This piece on my mother has been selected to be published in a book titled My Mother. The book invites entries from authors around the world and is an effort to pitch for the Guinness World Records for the largest collaboratively authored book written on mothers. The story is available online http://www.my-mother.net/
MOM'S THE WORD
By: Eisha Sarkar
Her mother was not ordinary, nothing about her is either. With doses of humour she keeps spirits high. Her mom was an extraordinary achiever, who definitely was her daughter’s best friend.
I don't have a sad story to tell. I got married last month and for the first time in my life, I've had to live away from my mother, Sujata. I didn't shed a tear the day I saw her board the train, leaving me behind in a new city with a new family - my in-laws. I told myself I shouldn't cry. And I didn't because she didn't. She just smiled as she bid me farewell from the door. The effort behind that smile wasn't ordinary. Nothing about her is really. Certainly not her strength.

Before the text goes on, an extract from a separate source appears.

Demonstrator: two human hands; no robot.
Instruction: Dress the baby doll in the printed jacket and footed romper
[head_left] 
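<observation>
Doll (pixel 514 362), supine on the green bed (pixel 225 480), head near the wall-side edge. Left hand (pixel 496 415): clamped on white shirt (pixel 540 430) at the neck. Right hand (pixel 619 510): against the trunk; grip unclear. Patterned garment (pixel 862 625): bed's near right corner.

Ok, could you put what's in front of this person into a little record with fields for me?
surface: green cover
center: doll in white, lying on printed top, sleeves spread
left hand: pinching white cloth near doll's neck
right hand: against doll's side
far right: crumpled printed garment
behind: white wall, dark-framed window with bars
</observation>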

If raising two kids in a middle class family in India wasn't tough enough, mom decided to move out of her role of a homemaker to teach schoolchildren. At the age of 34, she would take a public transport bus along a potholed road (that was quite a ride!) to a remote school to teach differently-abled children. She brought a smile to their faces when she alighted from the bus each morning and walked to her class. The smiles weren't any different from what my brother and I had on our faces when we would come home from school everyday to find her waiting to hear what we'd been doing all day.

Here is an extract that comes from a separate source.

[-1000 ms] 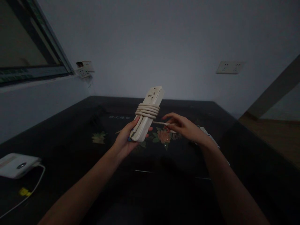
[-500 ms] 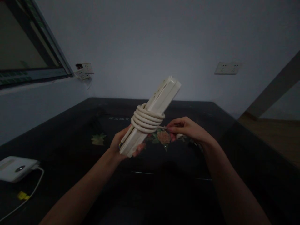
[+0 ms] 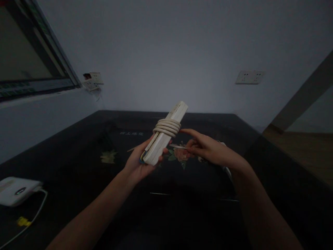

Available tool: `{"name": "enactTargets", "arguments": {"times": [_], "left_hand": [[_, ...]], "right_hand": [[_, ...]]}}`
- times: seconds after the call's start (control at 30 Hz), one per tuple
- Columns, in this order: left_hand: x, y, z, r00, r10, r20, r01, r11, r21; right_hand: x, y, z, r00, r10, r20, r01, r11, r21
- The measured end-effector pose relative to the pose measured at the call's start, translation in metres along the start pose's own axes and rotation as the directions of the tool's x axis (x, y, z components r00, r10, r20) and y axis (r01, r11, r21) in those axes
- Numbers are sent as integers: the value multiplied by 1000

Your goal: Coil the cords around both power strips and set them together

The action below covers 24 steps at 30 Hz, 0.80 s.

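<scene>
A white power strip (image 3: 159, 147) is held up at a tilt over the dark table, its far end pointing up and to the right. My left hand (image 3: 136, 165) is closed around its lower end. Several turns of off-white cord (image 3: 168, 127) wrap the middle of the strip, and blue and yellow wires (image 3: 142, 158) show at its lower left. To the right of the strip, my right hand (image 3: 206, 146) pinches a stretch of the cord, with the index finger reaching toward the coils. Part of the cord behind my right hand is hidden.
The black table (image 3: 161, 215) bears a printed flower (image 3: 183, 156). At the left lies a white device (image 3: 19, 191) with a white cable and a yellow tag (image 3: 23, 221). Wall sockets (image 3: 249, 77) are on the back wall, and more loose sockets (image 3: 91, 83) hang near the window.
The power strip has lowered and tipped farther away from me. My right hand has shifted close beside the coils, its index finger now stretched toward them.
</scene>
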<state>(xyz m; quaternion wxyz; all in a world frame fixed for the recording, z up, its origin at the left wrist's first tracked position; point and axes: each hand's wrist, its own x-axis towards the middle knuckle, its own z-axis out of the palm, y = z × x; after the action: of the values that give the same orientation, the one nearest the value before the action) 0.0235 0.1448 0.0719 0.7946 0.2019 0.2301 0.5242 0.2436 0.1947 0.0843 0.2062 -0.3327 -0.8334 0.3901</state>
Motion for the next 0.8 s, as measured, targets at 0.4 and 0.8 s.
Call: {"name": "enactTargets", "arguments": {"times": [0.4,0.8], "left_hand": [[17,-20,-5,990,10,-140,7,993,118],[19,-23,-10,995,33,-99,-17,987,158]], "right_hand": [[13,-7,22,937,97,-335,-306,690,-656],[16,0,18,941,75,-331,-295,664,-688]]}}
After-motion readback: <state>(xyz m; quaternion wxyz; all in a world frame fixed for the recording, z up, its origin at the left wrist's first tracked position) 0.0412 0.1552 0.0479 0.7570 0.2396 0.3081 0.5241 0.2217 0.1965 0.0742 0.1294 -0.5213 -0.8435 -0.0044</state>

What I have inherited from my mother, apart from her genes, is her sense of humour. It is what gives her strength and makes her the person she is. She wears it like the sacred gold necklace that most Indian wives wear. She uses it well to haggle with a vendor over the prices of vegetables. She laces it with sarcasm as she fends off a persuasive salesman or telemarketer ("Yes, I need a credit card. Can you please put in some cash as well in my account? That would be really nice of you," she says.). She spices it up with just the right dose of gossip to make a boring conversation interesting. And she caresses me with it to brighten up a really dull day.My mom is an extraordinary achiever, though she's led a rather ordinary life. She aced in studies but didn't take up a career because she wanted to devote her time to her two kids. Once she knew we were well-grounded, she took to teaching. She would have done well if she had taken up a government or a high-profile corporate job too. I could never understand why she didn't. Maybe because of the satisfaction she got out of teaching. I met some of her students recently who remember her long after she'd stopped teaching them. She had taught them the alphabet. How could they ever forget her?
Once I had asked her, "You've been such a good student. But you haven't put it to much use. What have you achieved?" She just smiled and said, "You and your brother."

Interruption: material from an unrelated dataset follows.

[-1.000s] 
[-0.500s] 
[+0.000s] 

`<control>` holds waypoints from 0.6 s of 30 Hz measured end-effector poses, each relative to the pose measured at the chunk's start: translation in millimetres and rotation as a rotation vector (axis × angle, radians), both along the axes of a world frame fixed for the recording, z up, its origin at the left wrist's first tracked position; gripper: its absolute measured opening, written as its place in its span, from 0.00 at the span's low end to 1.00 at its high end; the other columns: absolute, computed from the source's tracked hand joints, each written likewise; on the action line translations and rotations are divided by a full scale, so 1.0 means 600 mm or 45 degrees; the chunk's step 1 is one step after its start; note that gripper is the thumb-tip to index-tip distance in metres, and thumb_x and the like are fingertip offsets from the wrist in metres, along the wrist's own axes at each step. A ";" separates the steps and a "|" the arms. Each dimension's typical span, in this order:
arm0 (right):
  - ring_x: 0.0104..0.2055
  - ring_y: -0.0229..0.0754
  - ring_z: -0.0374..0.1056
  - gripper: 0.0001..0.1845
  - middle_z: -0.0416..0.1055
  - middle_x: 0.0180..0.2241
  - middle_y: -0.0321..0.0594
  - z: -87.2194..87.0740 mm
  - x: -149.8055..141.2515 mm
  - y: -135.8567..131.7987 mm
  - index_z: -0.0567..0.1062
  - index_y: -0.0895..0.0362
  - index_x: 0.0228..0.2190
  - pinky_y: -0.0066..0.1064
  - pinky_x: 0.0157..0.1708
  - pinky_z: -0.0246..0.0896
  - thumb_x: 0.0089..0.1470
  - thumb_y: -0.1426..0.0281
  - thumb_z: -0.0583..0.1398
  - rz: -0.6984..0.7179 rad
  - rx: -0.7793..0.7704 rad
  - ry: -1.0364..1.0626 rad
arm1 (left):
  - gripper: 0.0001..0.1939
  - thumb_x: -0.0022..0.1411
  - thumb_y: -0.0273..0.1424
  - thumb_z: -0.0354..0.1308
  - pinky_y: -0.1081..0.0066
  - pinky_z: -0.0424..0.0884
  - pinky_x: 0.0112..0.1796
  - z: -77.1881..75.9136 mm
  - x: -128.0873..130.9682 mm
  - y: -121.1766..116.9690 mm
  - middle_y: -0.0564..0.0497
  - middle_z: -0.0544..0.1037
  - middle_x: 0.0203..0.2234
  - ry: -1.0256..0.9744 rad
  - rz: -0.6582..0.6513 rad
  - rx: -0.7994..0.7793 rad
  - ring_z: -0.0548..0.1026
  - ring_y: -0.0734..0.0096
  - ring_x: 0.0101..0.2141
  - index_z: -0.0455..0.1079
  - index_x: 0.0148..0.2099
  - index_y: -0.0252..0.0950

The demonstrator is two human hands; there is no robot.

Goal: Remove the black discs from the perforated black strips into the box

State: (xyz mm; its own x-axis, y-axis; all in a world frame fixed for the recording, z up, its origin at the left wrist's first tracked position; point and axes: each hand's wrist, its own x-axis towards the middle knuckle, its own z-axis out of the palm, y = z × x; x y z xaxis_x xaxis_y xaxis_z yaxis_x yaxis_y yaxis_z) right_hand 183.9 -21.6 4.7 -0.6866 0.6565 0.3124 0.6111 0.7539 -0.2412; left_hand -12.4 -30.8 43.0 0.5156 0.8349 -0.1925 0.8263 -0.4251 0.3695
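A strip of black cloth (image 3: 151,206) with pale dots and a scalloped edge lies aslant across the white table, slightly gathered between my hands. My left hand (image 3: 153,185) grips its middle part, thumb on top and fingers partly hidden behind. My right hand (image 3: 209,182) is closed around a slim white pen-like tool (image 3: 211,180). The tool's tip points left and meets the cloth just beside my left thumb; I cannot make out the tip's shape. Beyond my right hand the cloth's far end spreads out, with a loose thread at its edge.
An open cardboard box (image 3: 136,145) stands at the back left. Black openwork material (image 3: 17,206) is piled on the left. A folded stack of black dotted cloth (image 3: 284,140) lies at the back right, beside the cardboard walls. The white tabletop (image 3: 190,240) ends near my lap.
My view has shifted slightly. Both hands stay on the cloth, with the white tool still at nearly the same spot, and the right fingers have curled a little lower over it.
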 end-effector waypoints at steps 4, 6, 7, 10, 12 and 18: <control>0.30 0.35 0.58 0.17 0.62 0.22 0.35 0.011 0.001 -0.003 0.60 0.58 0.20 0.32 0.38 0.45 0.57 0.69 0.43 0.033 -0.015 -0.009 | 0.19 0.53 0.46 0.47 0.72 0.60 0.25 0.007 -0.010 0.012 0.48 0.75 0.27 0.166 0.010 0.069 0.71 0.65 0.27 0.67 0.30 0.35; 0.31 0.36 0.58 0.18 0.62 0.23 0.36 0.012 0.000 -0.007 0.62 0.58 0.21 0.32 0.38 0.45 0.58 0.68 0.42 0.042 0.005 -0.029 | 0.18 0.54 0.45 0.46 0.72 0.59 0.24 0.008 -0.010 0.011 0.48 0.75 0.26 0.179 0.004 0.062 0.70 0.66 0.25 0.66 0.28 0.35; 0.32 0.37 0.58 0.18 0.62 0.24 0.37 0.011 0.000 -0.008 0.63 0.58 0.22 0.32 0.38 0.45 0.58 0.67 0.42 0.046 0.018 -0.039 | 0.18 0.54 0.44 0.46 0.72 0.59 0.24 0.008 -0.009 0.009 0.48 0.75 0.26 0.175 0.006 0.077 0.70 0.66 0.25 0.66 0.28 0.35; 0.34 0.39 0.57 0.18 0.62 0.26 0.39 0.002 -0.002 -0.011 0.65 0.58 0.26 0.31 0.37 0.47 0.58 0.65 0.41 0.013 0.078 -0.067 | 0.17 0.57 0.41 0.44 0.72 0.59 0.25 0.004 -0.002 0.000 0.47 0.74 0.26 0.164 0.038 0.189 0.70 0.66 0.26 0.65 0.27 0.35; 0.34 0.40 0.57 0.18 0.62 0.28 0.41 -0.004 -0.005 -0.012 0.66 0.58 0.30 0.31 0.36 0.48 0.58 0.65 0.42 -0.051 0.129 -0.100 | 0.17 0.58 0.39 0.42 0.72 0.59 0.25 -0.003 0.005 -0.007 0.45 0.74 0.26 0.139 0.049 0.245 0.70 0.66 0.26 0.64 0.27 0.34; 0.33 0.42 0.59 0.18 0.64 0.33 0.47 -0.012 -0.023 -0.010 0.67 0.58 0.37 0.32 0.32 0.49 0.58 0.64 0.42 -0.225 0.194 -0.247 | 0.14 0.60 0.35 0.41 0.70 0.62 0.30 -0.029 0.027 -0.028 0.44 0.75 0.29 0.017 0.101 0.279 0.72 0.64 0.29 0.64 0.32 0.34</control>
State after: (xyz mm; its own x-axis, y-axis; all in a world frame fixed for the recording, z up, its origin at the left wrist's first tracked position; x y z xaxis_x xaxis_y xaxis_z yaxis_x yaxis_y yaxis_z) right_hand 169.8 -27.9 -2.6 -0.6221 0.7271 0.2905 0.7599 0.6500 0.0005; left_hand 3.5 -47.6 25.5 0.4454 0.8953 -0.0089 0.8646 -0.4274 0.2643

I wouldn't have been a writer if it wouldn't have been for her. If she hadn't accidentally discovered it, she would have never known my secret love for journalism. I didn't have the confidence to write publicly. She gave me the confidence and the reason to write ("Write what you would want to read and then think of others," she had said.)
My school principal had once advised, "Treat your best friend as your mother and treat your mother as your best friend." Fortunately, I haven't known any better.
2 comments:
beautiful!
This isn't sad at all but still so strangely touching. I got goosebumps. Lovely piece!